[Directions] Only the lines from the first line of the material below to the line containing "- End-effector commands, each", inclusive, should be copied, each exactly as written.

[Information provided]
===============
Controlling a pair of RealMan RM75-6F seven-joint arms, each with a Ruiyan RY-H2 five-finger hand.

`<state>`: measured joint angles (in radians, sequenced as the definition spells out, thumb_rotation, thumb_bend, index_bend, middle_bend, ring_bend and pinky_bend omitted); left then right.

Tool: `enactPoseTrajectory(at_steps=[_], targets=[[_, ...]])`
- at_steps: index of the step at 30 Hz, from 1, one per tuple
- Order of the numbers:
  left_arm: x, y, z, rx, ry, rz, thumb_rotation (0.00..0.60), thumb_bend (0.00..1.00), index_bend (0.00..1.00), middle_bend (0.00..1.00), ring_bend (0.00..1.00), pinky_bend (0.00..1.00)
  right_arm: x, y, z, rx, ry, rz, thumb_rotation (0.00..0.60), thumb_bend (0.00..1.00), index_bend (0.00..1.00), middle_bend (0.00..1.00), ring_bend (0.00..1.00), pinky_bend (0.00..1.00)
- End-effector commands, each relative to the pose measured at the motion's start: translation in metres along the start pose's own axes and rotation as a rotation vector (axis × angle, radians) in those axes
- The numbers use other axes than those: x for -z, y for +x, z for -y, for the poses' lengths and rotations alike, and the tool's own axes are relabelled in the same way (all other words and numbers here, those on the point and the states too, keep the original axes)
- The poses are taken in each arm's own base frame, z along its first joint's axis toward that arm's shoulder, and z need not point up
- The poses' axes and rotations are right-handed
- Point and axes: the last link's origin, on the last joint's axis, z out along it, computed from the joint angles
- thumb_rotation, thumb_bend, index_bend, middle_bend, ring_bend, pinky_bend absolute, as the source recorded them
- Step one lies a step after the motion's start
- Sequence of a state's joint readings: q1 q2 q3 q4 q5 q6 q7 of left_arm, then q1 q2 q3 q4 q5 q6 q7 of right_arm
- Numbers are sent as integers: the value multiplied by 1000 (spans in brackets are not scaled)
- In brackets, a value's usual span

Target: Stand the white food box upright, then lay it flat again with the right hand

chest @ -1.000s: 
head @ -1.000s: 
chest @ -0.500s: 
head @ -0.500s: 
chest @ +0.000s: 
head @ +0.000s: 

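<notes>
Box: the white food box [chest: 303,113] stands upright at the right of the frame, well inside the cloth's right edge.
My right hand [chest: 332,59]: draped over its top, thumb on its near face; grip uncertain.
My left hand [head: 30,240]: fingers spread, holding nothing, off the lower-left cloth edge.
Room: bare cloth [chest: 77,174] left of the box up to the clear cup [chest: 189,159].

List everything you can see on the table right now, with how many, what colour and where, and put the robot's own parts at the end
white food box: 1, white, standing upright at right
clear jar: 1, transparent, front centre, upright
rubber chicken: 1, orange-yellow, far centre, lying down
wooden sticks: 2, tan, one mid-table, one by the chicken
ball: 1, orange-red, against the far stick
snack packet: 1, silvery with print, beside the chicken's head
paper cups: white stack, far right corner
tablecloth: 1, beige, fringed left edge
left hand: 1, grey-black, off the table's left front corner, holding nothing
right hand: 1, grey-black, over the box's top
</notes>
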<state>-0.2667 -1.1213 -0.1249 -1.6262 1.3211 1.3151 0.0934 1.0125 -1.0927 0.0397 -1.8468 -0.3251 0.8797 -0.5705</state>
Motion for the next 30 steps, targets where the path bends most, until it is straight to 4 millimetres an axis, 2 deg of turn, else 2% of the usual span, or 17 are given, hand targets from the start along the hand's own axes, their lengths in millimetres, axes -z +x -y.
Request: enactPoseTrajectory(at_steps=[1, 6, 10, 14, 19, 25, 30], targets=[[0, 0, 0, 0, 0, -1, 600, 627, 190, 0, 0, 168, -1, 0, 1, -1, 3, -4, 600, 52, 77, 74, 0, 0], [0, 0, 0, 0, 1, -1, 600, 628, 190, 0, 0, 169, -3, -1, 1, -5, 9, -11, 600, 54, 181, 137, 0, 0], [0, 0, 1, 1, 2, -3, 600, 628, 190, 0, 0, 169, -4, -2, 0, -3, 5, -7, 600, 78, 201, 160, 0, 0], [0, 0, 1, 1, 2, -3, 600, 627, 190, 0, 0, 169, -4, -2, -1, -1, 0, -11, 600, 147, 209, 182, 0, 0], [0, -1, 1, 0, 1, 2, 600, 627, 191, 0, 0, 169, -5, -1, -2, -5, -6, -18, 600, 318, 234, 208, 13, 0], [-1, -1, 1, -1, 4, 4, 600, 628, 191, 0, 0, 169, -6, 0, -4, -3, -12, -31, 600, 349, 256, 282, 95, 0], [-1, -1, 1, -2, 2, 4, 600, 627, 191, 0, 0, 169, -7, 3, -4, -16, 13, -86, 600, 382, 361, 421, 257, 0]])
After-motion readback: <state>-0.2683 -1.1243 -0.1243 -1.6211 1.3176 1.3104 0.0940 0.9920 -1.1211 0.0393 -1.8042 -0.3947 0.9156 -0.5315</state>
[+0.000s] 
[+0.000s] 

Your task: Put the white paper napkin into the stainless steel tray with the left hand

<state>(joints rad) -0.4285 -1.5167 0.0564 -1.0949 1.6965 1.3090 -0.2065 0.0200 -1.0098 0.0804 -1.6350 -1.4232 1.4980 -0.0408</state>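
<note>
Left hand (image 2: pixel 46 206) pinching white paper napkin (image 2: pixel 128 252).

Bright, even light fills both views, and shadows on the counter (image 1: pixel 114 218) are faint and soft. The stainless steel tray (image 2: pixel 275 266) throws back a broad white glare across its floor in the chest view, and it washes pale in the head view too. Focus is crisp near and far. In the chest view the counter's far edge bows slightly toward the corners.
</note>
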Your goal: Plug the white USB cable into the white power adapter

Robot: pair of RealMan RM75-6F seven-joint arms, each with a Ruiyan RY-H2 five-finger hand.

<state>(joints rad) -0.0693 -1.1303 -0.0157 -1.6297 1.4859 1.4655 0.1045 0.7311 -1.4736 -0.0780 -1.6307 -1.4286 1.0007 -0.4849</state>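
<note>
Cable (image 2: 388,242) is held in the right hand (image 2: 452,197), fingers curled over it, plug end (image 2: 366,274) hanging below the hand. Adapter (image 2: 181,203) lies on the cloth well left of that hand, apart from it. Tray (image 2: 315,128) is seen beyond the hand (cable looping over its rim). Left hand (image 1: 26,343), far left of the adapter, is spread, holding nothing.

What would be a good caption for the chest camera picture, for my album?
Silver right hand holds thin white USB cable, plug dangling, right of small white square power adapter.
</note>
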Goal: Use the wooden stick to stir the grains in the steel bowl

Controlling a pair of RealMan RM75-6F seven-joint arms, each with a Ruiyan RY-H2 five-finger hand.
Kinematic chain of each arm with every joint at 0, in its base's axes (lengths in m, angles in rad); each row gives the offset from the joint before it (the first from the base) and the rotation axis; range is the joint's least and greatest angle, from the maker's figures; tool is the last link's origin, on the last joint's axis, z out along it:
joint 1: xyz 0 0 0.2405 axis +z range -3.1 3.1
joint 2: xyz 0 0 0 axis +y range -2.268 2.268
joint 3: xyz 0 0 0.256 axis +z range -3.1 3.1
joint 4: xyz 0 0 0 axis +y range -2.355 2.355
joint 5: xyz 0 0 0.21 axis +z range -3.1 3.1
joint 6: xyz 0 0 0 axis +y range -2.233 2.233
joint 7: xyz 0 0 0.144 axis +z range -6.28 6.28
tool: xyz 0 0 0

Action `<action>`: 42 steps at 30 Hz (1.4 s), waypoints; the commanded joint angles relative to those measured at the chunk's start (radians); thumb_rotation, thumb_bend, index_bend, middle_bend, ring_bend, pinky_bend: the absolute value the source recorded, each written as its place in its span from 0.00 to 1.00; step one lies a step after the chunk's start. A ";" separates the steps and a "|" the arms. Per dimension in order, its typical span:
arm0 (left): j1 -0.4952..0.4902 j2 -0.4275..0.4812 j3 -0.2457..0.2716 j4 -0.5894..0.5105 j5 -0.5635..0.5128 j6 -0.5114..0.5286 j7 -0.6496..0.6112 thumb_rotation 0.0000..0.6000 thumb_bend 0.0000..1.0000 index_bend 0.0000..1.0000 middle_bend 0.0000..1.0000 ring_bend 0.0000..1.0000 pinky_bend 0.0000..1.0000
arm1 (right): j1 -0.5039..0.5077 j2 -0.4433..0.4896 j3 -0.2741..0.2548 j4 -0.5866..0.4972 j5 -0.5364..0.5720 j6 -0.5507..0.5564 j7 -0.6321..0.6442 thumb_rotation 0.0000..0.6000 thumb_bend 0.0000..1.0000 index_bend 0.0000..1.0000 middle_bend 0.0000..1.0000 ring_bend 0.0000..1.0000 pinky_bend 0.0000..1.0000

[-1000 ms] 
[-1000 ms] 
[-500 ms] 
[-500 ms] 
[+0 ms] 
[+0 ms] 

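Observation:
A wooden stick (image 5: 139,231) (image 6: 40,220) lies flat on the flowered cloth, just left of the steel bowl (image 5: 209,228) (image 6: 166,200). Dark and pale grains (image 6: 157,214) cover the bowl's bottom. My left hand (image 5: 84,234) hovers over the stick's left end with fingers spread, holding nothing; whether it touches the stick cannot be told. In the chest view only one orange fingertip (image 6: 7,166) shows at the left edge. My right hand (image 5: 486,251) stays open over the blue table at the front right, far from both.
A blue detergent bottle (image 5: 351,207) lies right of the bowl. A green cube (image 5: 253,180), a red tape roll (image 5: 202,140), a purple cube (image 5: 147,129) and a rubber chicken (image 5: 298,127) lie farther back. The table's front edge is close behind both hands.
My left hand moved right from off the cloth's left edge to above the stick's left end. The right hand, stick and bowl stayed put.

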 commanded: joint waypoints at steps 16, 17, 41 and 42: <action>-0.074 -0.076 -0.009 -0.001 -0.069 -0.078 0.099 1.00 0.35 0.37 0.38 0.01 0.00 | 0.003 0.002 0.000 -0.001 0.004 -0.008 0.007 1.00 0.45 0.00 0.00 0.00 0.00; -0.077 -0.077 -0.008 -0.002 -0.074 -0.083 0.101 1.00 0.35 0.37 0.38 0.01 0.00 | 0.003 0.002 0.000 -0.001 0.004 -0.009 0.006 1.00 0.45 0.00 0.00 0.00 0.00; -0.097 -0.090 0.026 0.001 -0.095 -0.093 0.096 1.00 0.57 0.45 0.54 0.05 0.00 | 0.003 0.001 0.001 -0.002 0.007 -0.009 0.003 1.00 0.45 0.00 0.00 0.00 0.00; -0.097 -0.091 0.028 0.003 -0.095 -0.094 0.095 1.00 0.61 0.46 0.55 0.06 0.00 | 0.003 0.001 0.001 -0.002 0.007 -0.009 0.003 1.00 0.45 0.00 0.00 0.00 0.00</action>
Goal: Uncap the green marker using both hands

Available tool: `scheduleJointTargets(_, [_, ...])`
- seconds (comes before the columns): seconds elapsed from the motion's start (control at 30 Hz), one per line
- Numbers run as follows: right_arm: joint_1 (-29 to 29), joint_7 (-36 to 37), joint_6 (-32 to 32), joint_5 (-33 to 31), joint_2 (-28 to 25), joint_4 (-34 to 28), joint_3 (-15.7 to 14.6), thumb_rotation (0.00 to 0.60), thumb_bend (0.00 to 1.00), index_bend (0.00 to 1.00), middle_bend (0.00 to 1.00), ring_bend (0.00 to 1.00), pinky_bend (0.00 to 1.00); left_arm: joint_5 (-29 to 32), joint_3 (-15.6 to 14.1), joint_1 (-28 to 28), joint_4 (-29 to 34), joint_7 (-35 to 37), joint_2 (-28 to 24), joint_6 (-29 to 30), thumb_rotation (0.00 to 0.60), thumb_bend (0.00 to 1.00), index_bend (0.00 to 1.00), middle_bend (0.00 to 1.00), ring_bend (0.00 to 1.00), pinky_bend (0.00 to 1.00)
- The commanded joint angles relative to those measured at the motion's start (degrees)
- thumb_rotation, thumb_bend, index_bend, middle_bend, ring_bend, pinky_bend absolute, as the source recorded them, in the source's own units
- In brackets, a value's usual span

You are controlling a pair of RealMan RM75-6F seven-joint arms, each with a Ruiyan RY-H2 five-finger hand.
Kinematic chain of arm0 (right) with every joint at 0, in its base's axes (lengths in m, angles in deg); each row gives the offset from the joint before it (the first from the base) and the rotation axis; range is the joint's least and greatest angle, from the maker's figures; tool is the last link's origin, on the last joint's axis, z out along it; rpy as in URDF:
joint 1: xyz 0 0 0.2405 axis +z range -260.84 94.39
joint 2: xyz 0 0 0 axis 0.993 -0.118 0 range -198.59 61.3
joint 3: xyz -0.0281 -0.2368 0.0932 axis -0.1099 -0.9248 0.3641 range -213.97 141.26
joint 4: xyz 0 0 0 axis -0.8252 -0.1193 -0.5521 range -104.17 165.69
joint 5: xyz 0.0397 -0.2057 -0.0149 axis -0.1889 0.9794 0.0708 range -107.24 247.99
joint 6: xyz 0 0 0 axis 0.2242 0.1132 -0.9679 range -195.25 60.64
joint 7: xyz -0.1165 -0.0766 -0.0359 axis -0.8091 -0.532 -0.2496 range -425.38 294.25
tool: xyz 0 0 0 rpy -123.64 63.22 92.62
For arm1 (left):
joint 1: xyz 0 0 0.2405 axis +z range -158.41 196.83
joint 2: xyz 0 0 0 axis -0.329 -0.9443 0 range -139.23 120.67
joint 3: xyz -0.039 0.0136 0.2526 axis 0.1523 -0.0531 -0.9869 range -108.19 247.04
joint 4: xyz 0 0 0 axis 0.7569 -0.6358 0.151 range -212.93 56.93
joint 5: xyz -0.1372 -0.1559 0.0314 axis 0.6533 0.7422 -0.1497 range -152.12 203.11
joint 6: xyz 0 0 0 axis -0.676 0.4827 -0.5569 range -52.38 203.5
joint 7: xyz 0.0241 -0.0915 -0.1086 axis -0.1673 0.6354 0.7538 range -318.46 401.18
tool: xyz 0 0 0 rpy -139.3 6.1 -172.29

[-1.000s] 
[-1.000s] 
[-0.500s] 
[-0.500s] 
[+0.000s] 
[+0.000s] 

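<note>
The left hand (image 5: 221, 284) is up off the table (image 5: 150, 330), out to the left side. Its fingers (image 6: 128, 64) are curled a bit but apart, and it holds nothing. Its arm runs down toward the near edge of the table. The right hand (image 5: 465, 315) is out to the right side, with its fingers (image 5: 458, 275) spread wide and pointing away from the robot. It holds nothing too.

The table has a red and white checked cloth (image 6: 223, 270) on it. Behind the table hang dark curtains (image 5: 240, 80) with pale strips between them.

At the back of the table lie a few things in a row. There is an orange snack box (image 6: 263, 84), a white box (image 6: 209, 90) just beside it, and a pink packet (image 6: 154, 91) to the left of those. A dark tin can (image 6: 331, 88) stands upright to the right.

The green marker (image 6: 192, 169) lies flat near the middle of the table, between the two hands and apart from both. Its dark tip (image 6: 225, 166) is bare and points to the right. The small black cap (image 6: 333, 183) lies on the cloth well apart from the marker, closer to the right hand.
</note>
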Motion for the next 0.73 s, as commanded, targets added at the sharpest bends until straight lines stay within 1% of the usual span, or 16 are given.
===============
[Response]
Controlling a pair of RealMan RM75-6F seven-joint arms, each with a Ruiyan RY-H2 five-finger hand.

`<state>`: measured joint angles (in radians, sequenced as the definition spells out, thumb_rotation, thumb_bend, index_bend, middle_bend, ring_bend and pinky_bend omitted); left then right.

Tool: `enactPoseTrajectory(at_steps=[_], targets=[[_, ...]])`
- at_steps: index of the step at 30 Hz, from 1, one per tuple
- Order of the numbers:
  left_arm: x, y, z, rx, ry, rz, thumb_rotation (0.00..0.60), thumb_bend (0.00..1.00), index_bend (0.00..1.00), middle_bend (0.00..1.00), ring_bend (0.00..1.00), pinky_bend (0.00..1.00)
  right_arm: x, y, z, rx, ry, rz, thumb_rotation (0.00..0.60), thumb_bend (0.00..1.00), index_bend (0.00..1.00), middle_bend (0.00..1.00), ring_bend (0.00..1.00), pinky_bend (0.00..1.00)
- End-effector commands, each relative to the pose measured at the motion's start: translation in metres along the start pose's own axes and rotation as a rotation vector (axis × angle, radians) in those axes

This exercise requires no further work.